• _Problem to solve_:
Tally every line in the data that has the word "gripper" and report only the total.

┌────────

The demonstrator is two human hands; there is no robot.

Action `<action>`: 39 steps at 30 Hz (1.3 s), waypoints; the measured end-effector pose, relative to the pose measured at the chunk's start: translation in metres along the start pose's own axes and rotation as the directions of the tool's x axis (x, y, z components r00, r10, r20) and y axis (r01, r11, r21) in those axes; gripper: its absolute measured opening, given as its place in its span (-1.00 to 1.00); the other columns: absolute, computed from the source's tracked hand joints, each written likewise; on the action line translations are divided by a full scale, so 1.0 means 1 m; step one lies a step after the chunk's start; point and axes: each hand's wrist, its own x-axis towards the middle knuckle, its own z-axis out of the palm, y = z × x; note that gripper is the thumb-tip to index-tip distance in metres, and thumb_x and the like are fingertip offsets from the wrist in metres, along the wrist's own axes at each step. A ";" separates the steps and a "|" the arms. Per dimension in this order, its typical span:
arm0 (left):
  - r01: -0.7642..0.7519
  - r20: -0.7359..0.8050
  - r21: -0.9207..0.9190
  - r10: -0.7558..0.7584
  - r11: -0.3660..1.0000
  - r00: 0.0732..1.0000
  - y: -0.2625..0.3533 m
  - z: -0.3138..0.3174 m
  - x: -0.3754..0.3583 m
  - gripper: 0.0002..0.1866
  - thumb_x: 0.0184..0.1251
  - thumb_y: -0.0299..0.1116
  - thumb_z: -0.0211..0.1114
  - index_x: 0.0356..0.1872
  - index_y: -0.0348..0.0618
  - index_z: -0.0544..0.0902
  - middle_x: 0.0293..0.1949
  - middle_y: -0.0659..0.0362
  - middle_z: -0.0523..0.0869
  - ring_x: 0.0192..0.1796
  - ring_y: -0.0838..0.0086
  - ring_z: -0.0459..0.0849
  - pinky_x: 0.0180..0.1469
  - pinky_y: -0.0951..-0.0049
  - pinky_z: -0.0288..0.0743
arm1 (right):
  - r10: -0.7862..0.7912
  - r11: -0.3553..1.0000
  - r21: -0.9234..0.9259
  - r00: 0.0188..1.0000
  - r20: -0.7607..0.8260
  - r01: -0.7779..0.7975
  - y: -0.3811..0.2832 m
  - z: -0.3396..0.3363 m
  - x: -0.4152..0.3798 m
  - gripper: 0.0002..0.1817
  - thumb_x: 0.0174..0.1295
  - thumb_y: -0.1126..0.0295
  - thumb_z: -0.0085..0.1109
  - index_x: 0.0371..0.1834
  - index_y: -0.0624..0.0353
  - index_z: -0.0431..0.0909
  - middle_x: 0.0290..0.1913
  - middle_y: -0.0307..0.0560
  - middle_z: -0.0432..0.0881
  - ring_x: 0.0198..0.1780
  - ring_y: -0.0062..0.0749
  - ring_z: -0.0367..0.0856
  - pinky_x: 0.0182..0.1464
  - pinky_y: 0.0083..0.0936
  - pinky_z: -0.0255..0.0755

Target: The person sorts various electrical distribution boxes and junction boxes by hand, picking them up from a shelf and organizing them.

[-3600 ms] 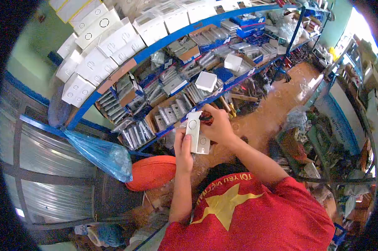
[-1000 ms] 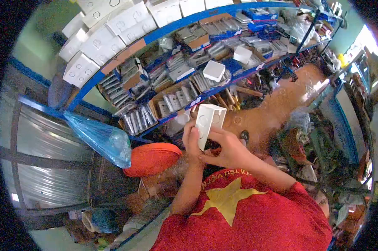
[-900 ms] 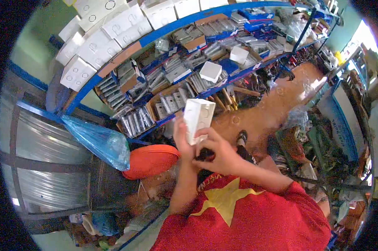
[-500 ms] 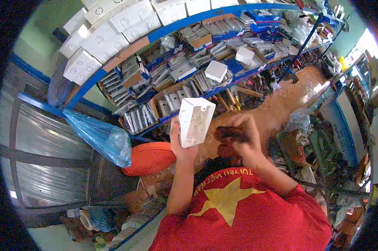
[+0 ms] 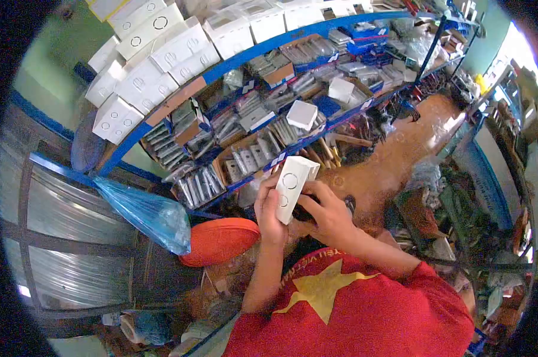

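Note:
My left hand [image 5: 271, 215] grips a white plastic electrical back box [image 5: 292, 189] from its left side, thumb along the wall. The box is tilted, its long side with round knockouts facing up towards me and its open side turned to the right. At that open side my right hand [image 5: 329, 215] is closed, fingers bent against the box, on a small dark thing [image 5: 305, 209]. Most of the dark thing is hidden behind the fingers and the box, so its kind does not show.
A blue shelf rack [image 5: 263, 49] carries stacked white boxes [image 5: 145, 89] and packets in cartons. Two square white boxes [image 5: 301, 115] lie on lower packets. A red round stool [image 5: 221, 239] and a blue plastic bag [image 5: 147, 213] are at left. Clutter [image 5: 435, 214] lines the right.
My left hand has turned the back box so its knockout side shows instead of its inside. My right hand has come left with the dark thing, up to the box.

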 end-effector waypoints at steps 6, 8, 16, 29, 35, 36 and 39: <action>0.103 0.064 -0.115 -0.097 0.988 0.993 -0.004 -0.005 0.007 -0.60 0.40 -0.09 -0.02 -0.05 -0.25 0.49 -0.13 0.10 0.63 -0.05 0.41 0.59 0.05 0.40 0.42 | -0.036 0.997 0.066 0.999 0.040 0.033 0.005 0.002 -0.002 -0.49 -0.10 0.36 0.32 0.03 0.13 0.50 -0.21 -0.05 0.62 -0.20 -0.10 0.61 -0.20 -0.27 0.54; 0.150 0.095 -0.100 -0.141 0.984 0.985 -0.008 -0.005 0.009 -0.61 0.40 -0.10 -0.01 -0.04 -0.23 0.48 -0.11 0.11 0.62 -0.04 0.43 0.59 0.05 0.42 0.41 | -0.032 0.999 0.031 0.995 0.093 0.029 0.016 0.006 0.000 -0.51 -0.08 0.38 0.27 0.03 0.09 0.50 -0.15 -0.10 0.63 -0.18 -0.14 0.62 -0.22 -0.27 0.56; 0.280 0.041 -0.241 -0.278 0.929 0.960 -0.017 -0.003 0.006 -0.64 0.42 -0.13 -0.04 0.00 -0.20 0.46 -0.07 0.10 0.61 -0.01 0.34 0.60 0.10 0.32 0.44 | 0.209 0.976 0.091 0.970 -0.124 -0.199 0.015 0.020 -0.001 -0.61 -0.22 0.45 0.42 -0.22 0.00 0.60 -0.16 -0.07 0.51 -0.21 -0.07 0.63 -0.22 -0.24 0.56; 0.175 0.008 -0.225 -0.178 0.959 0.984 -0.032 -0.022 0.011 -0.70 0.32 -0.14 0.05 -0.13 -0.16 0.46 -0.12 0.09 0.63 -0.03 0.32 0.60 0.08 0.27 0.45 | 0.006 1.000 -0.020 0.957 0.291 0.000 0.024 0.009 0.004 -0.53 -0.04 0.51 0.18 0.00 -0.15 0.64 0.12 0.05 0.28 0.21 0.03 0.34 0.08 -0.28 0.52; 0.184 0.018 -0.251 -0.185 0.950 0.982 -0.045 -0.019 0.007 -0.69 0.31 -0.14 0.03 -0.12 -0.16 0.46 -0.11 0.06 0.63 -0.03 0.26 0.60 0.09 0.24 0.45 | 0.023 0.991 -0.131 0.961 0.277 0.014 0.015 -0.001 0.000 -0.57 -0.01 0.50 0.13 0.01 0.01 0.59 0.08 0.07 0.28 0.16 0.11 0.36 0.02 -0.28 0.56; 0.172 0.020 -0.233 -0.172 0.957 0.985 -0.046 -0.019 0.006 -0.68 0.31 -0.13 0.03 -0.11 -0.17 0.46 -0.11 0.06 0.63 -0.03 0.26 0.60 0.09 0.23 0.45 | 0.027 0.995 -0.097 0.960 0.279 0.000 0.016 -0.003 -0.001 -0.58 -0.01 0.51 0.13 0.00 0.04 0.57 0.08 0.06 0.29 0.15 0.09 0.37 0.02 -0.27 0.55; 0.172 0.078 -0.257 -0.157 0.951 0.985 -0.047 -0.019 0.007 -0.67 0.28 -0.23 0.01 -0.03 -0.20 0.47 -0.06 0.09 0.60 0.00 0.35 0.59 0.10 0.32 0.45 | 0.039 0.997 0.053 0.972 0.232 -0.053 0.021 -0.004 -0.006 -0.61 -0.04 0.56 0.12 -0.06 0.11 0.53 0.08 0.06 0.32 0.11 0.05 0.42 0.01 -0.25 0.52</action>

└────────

• _Completed task_:
3